[PATCH V5 4/5] mm, vmscan: fix do_try_to_free_pages() livelock

Ying Han <yinghan@xxxxxxxxxx> · Mon, 18 Jun 2012 09:47:30 -0700

Currently, do_try_to_free_pages() can enter livelock. Because of,
now vmscan has two conflicted policies.

1) kswapd sleep when it couldn't reclaim any page even though
   reach priority 0. This is because to avoid kswapd() infinite
   loop. That said, kswapd assume direct reclaim makes enough
   free pages either regular page reclaim or oom-killer.
   This logic makes kswapd -> direct-reclaim dependency.
2) direct reclaim continue to reclaim without oom-killer until
   kswapd turn on zone->all_unreclaimble. This is because
   to avoid too early oom-kill.
   This logic makes direct-reclaim -> kswapd dependency.

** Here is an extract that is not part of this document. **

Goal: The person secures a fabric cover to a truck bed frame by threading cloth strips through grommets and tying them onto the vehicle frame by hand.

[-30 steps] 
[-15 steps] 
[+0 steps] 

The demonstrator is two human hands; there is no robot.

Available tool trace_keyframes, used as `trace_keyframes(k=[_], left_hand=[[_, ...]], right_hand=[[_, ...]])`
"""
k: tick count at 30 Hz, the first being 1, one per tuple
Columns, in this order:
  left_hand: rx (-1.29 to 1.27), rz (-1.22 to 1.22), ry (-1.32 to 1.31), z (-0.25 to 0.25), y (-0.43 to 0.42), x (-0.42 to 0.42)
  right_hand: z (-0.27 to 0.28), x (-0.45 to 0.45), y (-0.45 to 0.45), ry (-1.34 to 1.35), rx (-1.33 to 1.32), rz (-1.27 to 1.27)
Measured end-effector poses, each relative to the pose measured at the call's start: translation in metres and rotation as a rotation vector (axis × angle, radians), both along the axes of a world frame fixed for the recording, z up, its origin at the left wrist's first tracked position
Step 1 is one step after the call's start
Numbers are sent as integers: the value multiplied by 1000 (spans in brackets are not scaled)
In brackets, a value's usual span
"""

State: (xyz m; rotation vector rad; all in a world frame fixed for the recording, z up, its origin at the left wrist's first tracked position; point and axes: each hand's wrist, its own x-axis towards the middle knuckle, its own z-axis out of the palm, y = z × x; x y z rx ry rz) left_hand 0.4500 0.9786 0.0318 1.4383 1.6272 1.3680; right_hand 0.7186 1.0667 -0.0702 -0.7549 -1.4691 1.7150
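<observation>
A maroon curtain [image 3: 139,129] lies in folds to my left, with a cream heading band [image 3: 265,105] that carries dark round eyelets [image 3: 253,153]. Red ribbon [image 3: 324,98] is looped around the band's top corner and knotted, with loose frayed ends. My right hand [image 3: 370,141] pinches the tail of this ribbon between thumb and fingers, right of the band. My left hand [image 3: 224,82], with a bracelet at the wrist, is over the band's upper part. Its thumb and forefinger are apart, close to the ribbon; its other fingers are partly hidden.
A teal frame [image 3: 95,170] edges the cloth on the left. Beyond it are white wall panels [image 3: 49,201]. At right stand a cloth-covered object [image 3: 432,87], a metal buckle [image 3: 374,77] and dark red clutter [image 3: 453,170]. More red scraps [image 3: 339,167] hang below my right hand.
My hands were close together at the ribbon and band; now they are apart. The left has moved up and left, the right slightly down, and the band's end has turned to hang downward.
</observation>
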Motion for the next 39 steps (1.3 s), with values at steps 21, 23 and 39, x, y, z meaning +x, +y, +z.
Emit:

In worst case, direct-reclaim may continue to page reclaim forever
when kswapd is slept and any other thread don't wakeup kswapd.

We can't turn on zone->all_unreclaimable because this is racy.
direct reclaim path don't take any lock. Thus this patch removes
zone->all_unreclaimable field completely and recalculates every
time.

Note: we can't take the idea that direct-reclaim see zone->pages_scanned
directly and kswapd continue to use zone->all_unreclaimable. Because,
it is racy. commit 929bea7c71 (vmscan: all_unreclaimable() use
zone->all_unreclaimable as a name) describes the detail.

Reported-by: Aaditya Kumar <aaditya.kumar.30@xxxxxxxxx>
Reported-by: Ying Han <yinghan@xxxxxxxxxx>
Signed-off-by: KOSAKI Motohiro <kosaki.motohiro@xxxxxxxxxxxxxx>
Acked-by: Rik van Riel <riel@xxxxxxxxxx>
---
 include/linux/mm_inline.h |   19 ++++++++++++++++
 include/linux/mmzone.h    |    2 +-
 include/linux/vmstat.h    |    1 -
 mm/page-writeback.c       |    2 +
 mm/page_alloc.c           |    5 +--
 mm/vmscan.c               |   51 +++++++++++++-------------------------------
 mm/vmstat.c               |    3 +-
 7 files changed, 41 insertions(+), 42 deletions(-)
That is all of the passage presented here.